On an amusing note, since we couldn't fix the PIX without downing their LAN, I stuck a FreeBSD firewall in place as a stopgap. Without blinking, it handled 3mbp/s firewalling without issue. It would have gone faster if the upstream had let it. 3mbp/s really isn't much to an OS that can route gigabit ethernet at wirespeed. :-)

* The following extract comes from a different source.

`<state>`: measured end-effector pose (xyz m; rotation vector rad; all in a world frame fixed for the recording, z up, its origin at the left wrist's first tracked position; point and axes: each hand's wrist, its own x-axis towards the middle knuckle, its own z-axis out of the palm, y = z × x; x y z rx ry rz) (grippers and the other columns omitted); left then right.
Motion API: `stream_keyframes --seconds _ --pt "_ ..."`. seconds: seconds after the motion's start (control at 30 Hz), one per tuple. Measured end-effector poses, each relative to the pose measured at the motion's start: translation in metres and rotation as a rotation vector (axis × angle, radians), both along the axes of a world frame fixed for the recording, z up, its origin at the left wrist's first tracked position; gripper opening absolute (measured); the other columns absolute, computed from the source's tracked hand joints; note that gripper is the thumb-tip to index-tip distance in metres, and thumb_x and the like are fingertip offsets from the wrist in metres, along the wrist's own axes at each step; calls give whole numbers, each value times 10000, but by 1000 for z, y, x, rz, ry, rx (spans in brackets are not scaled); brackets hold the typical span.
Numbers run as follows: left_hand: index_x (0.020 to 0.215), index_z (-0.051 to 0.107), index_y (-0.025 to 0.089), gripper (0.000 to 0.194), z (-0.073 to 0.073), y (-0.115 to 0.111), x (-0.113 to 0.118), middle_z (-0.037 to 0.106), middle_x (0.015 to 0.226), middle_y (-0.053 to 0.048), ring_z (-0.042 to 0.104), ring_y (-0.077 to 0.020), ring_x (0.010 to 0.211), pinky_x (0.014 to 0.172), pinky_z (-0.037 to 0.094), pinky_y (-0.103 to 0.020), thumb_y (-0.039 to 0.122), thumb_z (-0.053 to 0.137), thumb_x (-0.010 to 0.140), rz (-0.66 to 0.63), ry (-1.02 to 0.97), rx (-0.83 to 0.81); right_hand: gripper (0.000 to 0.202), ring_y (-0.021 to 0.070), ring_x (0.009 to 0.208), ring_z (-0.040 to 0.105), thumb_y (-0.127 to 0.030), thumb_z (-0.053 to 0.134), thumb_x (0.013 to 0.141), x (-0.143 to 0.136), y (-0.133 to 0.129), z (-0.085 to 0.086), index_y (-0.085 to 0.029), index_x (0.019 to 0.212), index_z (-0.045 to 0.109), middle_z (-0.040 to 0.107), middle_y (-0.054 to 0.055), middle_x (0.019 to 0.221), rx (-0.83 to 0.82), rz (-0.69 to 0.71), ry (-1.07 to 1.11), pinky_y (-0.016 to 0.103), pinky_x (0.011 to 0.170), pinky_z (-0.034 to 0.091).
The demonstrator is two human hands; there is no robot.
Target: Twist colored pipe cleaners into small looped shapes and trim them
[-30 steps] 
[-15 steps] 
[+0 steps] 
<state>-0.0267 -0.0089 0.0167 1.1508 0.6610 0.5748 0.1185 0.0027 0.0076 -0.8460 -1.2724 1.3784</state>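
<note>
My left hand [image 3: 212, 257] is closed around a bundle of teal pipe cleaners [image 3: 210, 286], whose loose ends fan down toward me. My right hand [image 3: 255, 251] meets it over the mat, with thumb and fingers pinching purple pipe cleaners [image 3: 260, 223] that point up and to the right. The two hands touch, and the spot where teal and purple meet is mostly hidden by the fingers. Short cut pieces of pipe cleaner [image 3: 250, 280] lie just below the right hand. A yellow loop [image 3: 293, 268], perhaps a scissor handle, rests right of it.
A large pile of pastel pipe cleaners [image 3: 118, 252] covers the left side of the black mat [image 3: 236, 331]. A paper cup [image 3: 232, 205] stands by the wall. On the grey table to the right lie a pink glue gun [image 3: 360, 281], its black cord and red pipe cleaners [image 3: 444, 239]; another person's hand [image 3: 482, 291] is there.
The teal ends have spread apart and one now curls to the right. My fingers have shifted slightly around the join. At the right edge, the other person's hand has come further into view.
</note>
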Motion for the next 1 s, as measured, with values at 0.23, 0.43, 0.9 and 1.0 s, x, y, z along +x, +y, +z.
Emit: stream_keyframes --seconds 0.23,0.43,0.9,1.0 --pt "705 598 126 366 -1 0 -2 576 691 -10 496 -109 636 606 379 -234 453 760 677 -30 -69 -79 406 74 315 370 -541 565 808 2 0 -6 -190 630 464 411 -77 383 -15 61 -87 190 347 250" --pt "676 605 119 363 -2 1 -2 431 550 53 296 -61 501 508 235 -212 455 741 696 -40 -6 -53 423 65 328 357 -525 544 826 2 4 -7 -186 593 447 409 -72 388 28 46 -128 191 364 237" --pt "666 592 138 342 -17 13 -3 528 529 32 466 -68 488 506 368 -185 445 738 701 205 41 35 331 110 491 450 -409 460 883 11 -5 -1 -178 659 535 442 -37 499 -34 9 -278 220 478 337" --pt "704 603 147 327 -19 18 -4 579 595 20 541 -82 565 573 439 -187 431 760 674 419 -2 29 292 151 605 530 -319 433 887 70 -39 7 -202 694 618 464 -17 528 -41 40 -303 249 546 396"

So... since I've figured it out, why am I still here? The client wants a lasting backup FreeBSD box available for tomorrow if the obvious fix of a full-duplex switch ($30!) between the cablemodem and the PIX doesn't work. So I'm building one. I love FreeBSD, but I wish their FTP servers would go faster!
MythTV

I picked up a WinTV PVR-250 the other day. It streams TV directly into MPG2 files, rather than relying on the host to do the gruntwork. MythTV now provides crystal clear recordings! I finally finished getting the remote that ships with the PVR-250 working last night. There is something wonderful about sitting on the couch, controlling a PC-that-thinks-it-is-Tivo across the room. :-)
Mood: happy
Music: The really loud fan in the PIX on my workstation!